Leg Ulcers

In venous leg ulcers, the incompetency of venous valves means there may be backflow in the veins of the lower leg which results in venous hypertension. This can cause fluid to accumulate in the tissues, developing oedema.

Brown haemosiderin staining is caused by the breakdown of red blood cells which become trapped in the skin. Induration occurs from fibrosis of the subcutaneous layer which may result in a classic ‘champagne leg’. Other venous symptoms are varicose eczema, oedema, ankle flare (distended veins in medial ankle area) pain (with relief on elevating the limb), varicose veins, ulcers in gaiter or malleolus regions.

Risk factors of venous ulceration are: DVT, varicose veins, swollen oedematous legs, multiple pregnancies, lower leg fracture, thrombophlebitis, previous leg ulceration, previous vascular or orthopaedic surgery.

Arterial signs include: reduced or absent pedal pulses, history of intermittent claudication, reduced ABPI, deep punched out ulcers on toes, heels or foot, necrosis or gangrene, loss of hair to the limb, shiny, pale hairless skin on shin, dusky coloured foot, cool to touch, thickened toe nails, pain in feet and blanching when elevated, delayed capillary refill.

Risk factors for arterial ulcers include ischaemic heart disease, smoking, hypertension, diabetes mellitus, TIA/CVA, MI or angina, rheumatoid arthritis or previous arterial surgery.

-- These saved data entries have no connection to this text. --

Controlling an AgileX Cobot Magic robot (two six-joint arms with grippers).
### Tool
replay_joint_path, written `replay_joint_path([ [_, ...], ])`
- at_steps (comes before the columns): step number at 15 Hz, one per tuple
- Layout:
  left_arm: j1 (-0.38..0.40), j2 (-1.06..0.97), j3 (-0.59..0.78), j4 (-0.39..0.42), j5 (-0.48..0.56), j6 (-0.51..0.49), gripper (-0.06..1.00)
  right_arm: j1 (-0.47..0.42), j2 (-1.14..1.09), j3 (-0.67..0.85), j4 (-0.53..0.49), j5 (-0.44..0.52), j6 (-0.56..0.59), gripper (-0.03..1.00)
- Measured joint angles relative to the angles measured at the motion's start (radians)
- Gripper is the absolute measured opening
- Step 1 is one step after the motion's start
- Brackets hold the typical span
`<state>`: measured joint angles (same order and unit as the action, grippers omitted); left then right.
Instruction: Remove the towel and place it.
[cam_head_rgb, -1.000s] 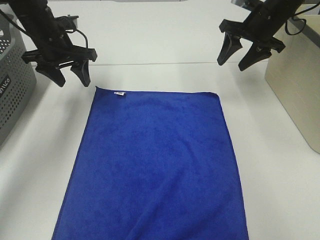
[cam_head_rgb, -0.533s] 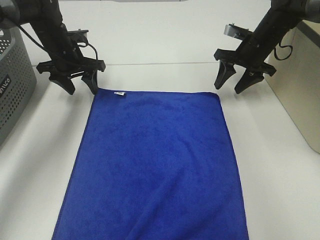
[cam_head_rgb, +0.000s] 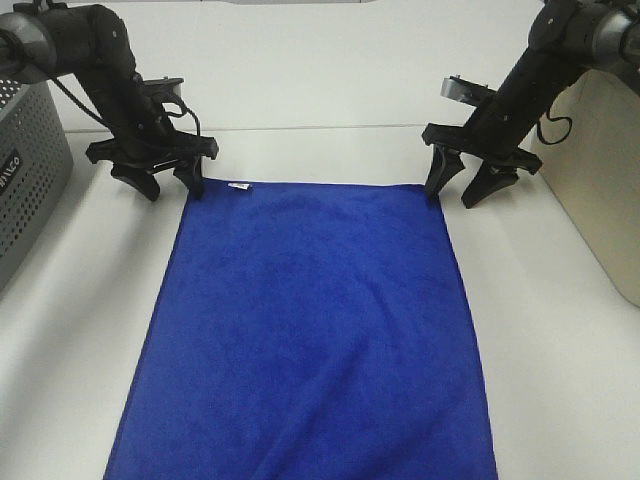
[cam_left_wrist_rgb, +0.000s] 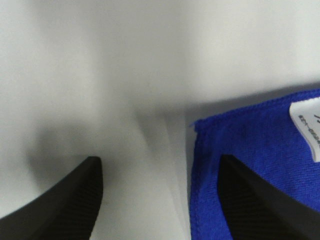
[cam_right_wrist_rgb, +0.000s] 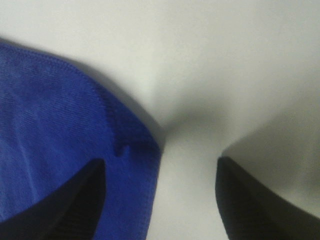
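The royal-blue towel (cam_head_rgb: 310, 330) lies flat on the white table, its small white tag (cam_head_rgb: 238, 187) near the far left corner. My left gripper (cam_head_rgb: 173, 190) stands open, low over that corner, one finger on the cloth's edge and one over bare table. The left wrist view shows the towel corner (cam_left_wrist_rgb: 240, 160) and tag (cam_left_wrist_rgb: 307, 125) between my open left gripper's (cam_left_wrist_rgb: 160, 210) fingers. My right gripper (cam_head_rgb: 450, 198) is open astride the far right corner. In the right wrist view the towel (cam_right_wrist_rgb: 60, 115) reaches under one finger (cam_right_wrist_rgb: 65, 205) of my right gripper (cam_right_wrist_rgb: 160, 200).
A grey perforated basket (cam_head_rgb: 25, 180) stands at the left edge of the table. A beige bin (cam_head_rgb: 600, 150) stands at the right. The white table (cam_head_rgb: 320, 90) stretches bare behind the towel.
Both arms have come down and inward from above the table to the towel's two far corners. The jaws have kept the same width. The towel has not moved.
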<state>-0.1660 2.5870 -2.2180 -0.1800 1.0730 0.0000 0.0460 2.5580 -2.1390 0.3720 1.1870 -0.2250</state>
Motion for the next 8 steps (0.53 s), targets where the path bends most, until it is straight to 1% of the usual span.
replay_joint_path([
  [2,0.000,0.004,-0.003,-0.004,-0.022,0.000,0.61,0.000,0.004,-0.002,0.002,-0.003,-0.001,0.65],
  [5,0.000,0.009,-0.008,-0.007,-0.028,0.013,0.61,0.000,0.010,-0.009,0.008,-0.003,-0.001,0.65],
  [7,0.000,0.010,-0.008,-0.025,-0.032,0.023,0.61,0.002,0.012,-0.009,0.009,-0.004,-0.001,0.65],
  [8,0.000,0.010,-0.008,-0.054,-0.037,0.044,0.61,0.022,0.012,-0.011,0.002,-0.013,-0.003,0.65],
])
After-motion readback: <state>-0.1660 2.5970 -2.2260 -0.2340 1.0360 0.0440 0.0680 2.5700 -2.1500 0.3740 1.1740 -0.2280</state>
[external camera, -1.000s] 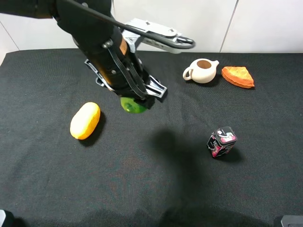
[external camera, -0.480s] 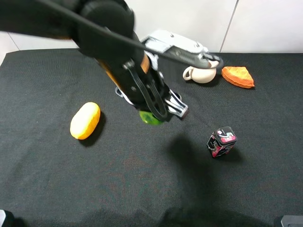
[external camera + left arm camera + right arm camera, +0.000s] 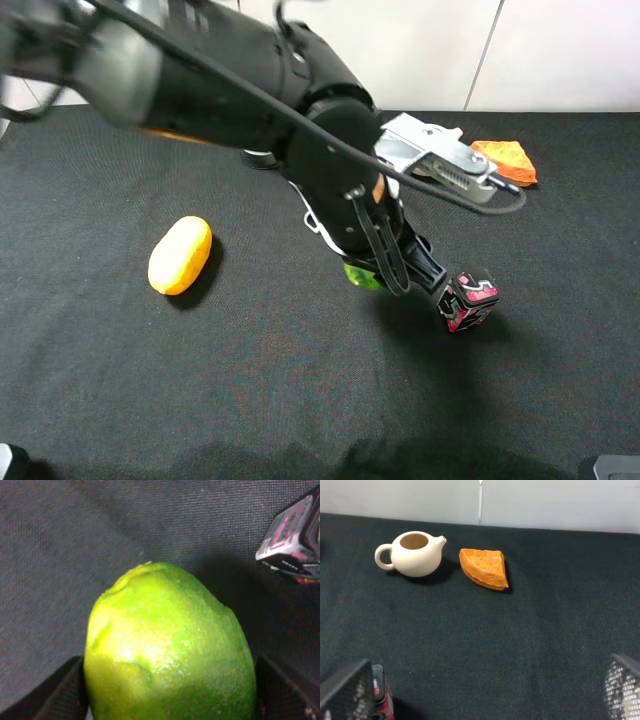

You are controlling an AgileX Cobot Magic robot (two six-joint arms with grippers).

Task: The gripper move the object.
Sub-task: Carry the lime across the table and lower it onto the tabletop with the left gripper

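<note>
**Item 1, lime** (image 3: 170,650). We are logging it as bright green, glossy and dimpled. It is sitting gripped between the two dark fingers (image 3: 55,700) of the left claw (image 3: 368,272), which is closed onto its sides. It is hanging right of centre over the black surface (image 3: 250,400). We cannot tell whether it is clear of the cloth.

**Item 2, left arm** (image 3: 300,110). We are noting it as bulky and black. It is reaching in from the far left and is covering much of the middle in the high view.

**Item 3, cube** (image 3: 470,300). We are recording it as black and pink, tilted on one edge. It is lying just beside the left claw's tip, and we cannot tell whether the two are touching.

**Item 4, jug** (image 3: 412,554). We are listing it as cream, handled and upright at the far edge, with its mouth showing only a brown inside. In the high view the arm is hiding it.

**Item 5, wedge** (image 3: 484,568). We are listing it as orange and lying just beside the jug's spout.

**Item 6, oval fruit** (image 3: 180,255). We are listing it as yellow-orange and lying well apart on the left.

**Item 7, right claw** (image 3: 485,700). We are seeing it spread wide and gripping nothing, facing the jug and wedge.
</note>
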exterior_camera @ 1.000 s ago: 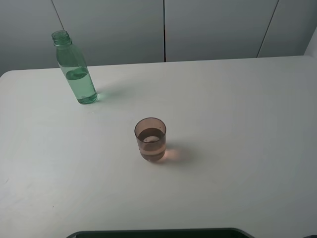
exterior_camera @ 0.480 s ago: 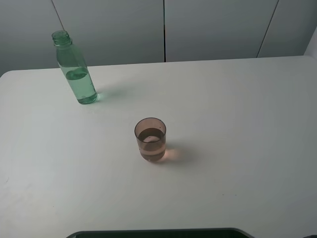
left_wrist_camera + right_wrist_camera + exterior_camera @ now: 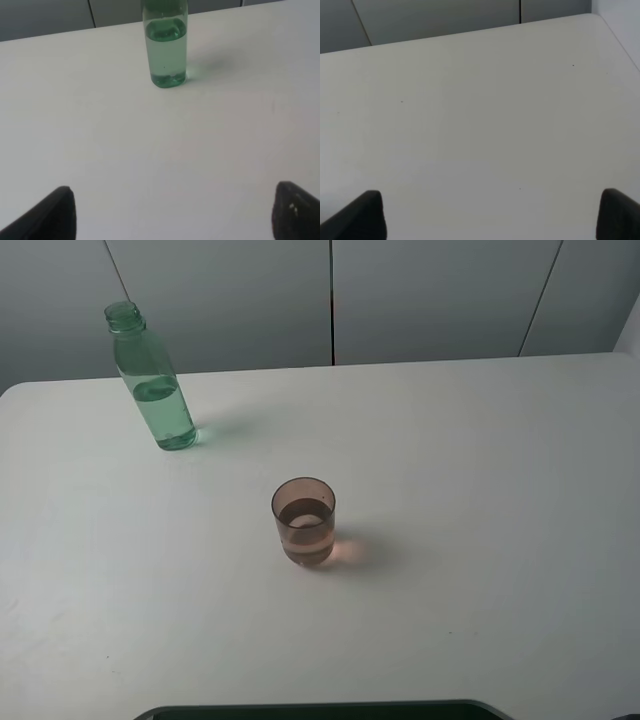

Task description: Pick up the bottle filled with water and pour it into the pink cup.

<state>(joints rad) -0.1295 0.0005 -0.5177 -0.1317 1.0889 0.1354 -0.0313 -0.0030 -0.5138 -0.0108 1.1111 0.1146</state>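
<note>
The green-tinted bottle (image 3: 152,380) stands upright at the table's far left, uncapped and partly filled with water. It also shows in the left wrist view (image 3: 165,47), with its top cut off. The pink cup (image 3: 304,520) stands upright near the table's middle and holds some liquid. My left gripper (image 3: 172,212) is open and empty, its fingers wide apart, well short of the bottle. My right gripper (image 3: 490,215) is open and empty over bare table. Neither gripper shows in the exterior high view.
The white table (image 3: 480,470) carries only the bottle and the cup. Grey wall panels (image 3: 330,295) stand behind the table's far edge. A dark edge (image 3: 320,708) runs along the table's front.
</note>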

Compression bandaging used in treatment of venous leg ulcers is designed to aid venous return. Laplace’s law is that the pressure applied to the limb is determined by the width of the bandage, the degree of overlap and degree and technique of stretch applied (usually both 50%) but this is dependent on the ankle being smaller than the calf. Shortstretch bandaging is different in that it is applied at 100% stretch.

  • 80% of leg ulcers are venous
  • Venous ulcers are caused by chronic venous insufficiency; pooling in the leg leads to venous congestion, leading to fluid being forced out of the vessel and into the surrounding tissues as oedema.
  • Erythrocytes leaking through into the tissue can stain the leg, a symptom of chronic venous disease.
  • Oedema can also be caused or exacerbated by renal or cardiac conditions, and therefore their involvement needs to be ascertained as part of care planning.